» **WHAT IS NEEDED**
The whole listing that follows, pictures excepted, should be printed again exactly as given.

» **DATASET EXCERPT**
++++++
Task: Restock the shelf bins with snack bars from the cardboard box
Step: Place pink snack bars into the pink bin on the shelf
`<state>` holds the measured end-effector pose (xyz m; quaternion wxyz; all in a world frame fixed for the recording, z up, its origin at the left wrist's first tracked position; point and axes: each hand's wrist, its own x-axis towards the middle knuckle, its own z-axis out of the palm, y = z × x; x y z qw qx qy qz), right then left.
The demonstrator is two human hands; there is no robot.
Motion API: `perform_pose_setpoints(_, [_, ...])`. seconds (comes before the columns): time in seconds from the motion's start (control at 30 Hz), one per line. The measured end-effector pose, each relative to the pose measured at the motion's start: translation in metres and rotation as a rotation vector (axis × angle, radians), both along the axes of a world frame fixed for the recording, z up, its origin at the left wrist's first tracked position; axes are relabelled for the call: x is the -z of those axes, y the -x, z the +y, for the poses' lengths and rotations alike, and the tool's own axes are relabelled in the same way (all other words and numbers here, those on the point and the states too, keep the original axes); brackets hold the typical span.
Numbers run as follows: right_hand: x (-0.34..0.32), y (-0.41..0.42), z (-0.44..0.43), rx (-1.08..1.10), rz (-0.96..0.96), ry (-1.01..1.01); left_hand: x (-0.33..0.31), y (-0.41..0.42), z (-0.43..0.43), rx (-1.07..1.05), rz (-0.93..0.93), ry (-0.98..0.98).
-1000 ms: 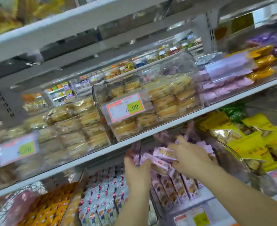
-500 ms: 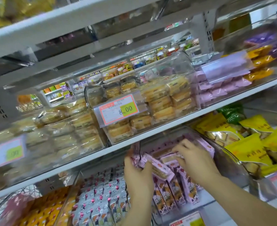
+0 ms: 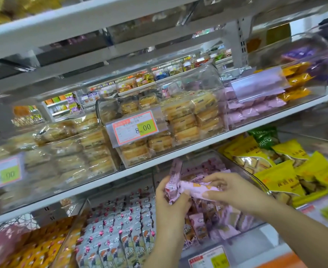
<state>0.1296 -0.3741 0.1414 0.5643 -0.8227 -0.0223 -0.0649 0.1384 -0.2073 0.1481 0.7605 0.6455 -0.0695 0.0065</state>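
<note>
Ok, left hand (image 3: 170,206) gripped bunch of snack bars (image 3: 174,176); right hand (image 3: 236,192) pinched top bar (image 3: 198,188), long axis left-right between hands. Bin (image 3: 263,182) directly below, stocked bars (image 3: 197,226) upright there. Likely needed turning upright; right hand nearer.

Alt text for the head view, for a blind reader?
The left hand and right hand hold pink snack bars over a clear bin of like bars. On the shelf above, a cake bin bears an 8.00 price tag.
</note>
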Motion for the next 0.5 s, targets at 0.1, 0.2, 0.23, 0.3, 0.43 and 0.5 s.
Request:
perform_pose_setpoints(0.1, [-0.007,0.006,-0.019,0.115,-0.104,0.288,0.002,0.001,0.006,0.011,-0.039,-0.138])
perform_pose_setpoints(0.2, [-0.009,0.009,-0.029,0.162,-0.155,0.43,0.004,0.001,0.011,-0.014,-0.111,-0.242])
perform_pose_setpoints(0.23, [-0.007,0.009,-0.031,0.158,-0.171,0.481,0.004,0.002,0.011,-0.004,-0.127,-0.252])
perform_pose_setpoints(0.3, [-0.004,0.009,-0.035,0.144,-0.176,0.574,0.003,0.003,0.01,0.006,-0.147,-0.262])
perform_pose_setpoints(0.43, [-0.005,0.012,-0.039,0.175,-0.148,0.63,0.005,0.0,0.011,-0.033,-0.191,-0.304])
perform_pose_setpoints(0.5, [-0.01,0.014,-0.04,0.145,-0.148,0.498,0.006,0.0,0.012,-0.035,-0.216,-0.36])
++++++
» **THE ANSWER**
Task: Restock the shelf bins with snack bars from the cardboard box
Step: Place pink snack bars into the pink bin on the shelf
`<state>` holds the measured end-effector pose (xyz m; quaternion wxyz; all in a world frame fixed for the recording, z up, its origin at the left wrist's first tracked position; point and axes: each hand's wrist, its own x-axis towards the middle knuckle, its own z-axis out of the palm, y = z × x; x y z qw qx qy qz), right then left.
The demonstrator is two human hands; there is no robot.
Motion API: `perform_pose_setpoints(_, [_, ...])`. seconds (comes before the columns): time in seconds from the motion's start (control at 30 Hz), one per line. The measured end-effector pose, each relative to the pose measured at the motion's start: translation in metres and rotation as a rotation vector (axis × angle, radians), both along the axes of a world frame fixed for the recording, z up, its origin at the left wrist's first tracked position; axes are relabelled for the call: x is the -z of those axes, y the -x, z the +y, for the poses' lengths and rotations alike, and the tool's own axes are relabelled in the same way (all other words and numbers here, those on the point and the states too, keep the original axes); brackets hold the typical span.
Numbers run as follows: right_hand: x (-0.34..0.32), y (-0.41..0.42), z (-0.44..0.43), rx (-1.08..1.10), rz (-0.96..0.96), ry (-1.01..1.01); left_hand: x (-0.33..0.31), y (-0.41..0.42), z (-0.43..0.43), rx (-1.07..1.05), rz (-0.93..0.93), ry (-0.98..0.98).
-1000 ms: 
-500 ms: 
+0 ms: 
<state>0.1296 -0.3741 0.1414 0.5643 -0.8227 -0.0223 -0.0649 0.1384 -0.2073 0.1481 0.7605 0.6455 -0.0695 0.0065</state>
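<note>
Ok, left hand (image 3: 170,206) gripped bunch of snack bars (image 3: 174,176); right hand (image 3: 236,192) pinched top bar (image 3: 198,188), long axis left-right between hands. Bin (image 3: 263,182) directly below, stocked bars (image 3: 197,226) upright there. Likely needed turning upright; right hand nearer.

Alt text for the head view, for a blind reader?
The left hand and right hand hold pink snack bars over a clear bin of like bars. On the shelf above, a cake bin bears an 8.00 price tag.
</note>
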Motion for the next 0.5 s, targets at 0.1, 0.2, 0.23, 0.3, 0.43 and 0.5 s.
Request:
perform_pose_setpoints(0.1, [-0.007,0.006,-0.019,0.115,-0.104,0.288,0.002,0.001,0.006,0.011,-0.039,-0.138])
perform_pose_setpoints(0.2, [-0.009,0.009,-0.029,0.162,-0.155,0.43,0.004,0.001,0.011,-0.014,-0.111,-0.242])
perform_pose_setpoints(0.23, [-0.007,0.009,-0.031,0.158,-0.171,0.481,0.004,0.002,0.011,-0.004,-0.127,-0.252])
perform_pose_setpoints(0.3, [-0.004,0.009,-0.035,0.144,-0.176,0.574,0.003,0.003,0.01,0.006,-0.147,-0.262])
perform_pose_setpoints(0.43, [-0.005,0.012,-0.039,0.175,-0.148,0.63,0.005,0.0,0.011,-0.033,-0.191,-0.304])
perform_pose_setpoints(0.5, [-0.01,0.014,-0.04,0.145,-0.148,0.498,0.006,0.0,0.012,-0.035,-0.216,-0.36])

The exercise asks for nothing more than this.